The purpose of this analysis is to assess whether the documentation available for commonly deployed models provides the information requested by model reporting guidelines. Compared to previous work,43,44 we focus on user-facing product documentation accompanying models. Thus, we are able to analyze models that have been deployed in practice but not yet described in peer-reviewed publications. Furthermore, we make a comprehensive assessment of the reporting rates of every requested item in the guidelines.
METHODS
We searched MEDLINE via PubMed using queries for “machine learning model card” and “reporting machine learning” in November 2020. We reviewed citations to find additional publications. Finally, we excluded publications that did not give specific model reporting recommendations. We included all Explanation and Elaboration documents, AI-specific extensions and multi-part guidelines for papers which had them.
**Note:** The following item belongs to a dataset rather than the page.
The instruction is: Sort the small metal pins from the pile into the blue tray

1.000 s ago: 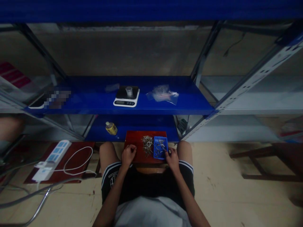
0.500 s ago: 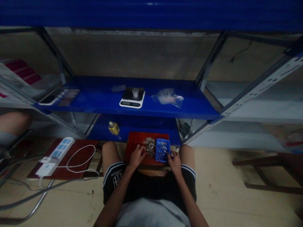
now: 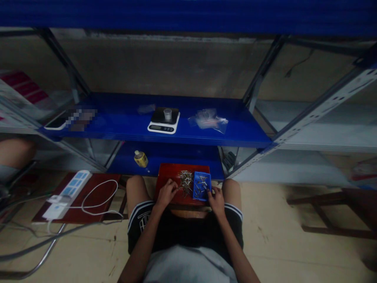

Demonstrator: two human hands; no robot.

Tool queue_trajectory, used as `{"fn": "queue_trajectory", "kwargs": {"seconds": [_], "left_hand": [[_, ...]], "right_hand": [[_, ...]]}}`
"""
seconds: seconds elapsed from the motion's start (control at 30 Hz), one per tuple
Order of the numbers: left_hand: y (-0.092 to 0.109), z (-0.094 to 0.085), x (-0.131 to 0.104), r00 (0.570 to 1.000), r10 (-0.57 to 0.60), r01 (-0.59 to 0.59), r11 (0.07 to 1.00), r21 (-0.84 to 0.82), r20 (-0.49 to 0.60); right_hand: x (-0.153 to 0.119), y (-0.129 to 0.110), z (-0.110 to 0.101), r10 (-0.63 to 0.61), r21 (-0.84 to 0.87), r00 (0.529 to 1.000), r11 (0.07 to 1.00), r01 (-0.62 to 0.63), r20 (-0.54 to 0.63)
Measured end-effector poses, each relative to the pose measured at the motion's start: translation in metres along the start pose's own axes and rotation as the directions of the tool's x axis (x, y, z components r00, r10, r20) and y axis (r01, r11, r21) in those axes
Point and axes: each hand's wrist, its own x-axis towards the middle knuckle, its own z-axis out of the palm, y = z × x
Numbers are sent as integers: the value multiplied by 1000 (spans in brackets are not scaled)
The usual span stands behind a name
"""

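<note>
A heap of thin metal pins [image 3: 185, 181], perhaps nails or rivets, lies on a small red-brown stool [image 3: 166, 173] between my knees. Beside the heap stands a blue plastic tray [image 3: 195, 197] with several similar pins scattered in it. My left hand [image 3: 166, 193] is at the heap's left side, its fingertips pinched together, apparently on one thin pin. At the tray's right front, my right hand [image 3: 216, 201] grips the rim with thumb and fingers. The pins are too small to tell their exact kind.
On the blue shelf [image 3: 123, 118] ahead are a digital scale [image 3: 161, 127] bearing a small clear cup [image 3: 167, 114], and plastic bags [image 3: 210, 120]. A yellow bottle [image 3: 141, 159] stands below. At left, a power strip [image 3: 69, 192] and cables lie on another stool; another person's knee [image 3: 16, 153] shows.
My left hand has drawn slightly left, away from the heap, with its fingers closer together. My right hand stays at the tray's edge. The view has shifted a little.
</note>
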Motion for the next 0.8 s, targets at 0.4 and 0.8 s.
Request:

We gathered the set of reportable items in these reporting guidelines and deduplicated these items; i.e. we merged similar items into distinct, representative “atoms.” For example, “report the intended user of the model”24 or “describe external validation strategy”31 are unique atoms. We performed the de-duplication in two rounds. First, we created an initial set of atoms by reviewing each reporting guideline, including the Explanation & Elaboration documents and AI-extensions to verify that every publication’s atoms were captured. Second, we reviewed each atom and merged those that requested the same information. We recorded the phrases describing the atoms to enable a full traceback of which items were merged to the same atom. Lastly, we created a one-line summary of each atom to share in our reported results. To facilitate summarization, we mapped the atoms (eFile 1) to several general stages in the creation and evaluation of a machine learning model to guide care (Figure 4 of Jung et al7, eFigure 1). The general stages are Use Case, Model Formulation, Model Development, Fairness in Model Development, Practical Feasibility, Utility Assessment, Deployment Design, Deployed Model (including Execution and Workflow) and Prospective Evaluation. Each stage has a color (eFigure 1), so our tables and figures use the stage’s color for atoms in that stage. We also mapped atoms to specific tasks in the model development process (eFile 1).
We next identified the model documentation to review. Epic provides Cognitive Computing Model Briefs (hereafter referred to as Model Briefs), which are user-facing documentation sheets (analogous to a drug package insert) for models available from the vendor. Each Model Brief has a community adoption score which represents the number of organizations that have used a specific model as a proportion of the number of organizations using any model, and takes values from a scale ranging from 1 to 3. We chose all models that had a community adoption score of 2 or 3 in March 2021. The six Model Briefs with community adoption score 3 out of 3, downloaded on March 8th, 2021, were for Deterioration Index, Early Detection of Sepsis, Risk of Unplanned Readmission (Version 2), Risk of Patient No-Show (Version 2), Pediatric Risk of Hospital Admission or ED Visit (Version 2), and Risk of Hospital Admission or ED Visit. The six Model Briefs with community adoption 2 out of 3, downloaded on April 13th, 2021, were for Inpatient Risk of Falls, Projected Block Utilization, Remaining Length of Stay, Risk of Hospital Admission for Heart Failure, Risk of Hospital Admission or ED Visit for Asthma, and Risk of Hypertension.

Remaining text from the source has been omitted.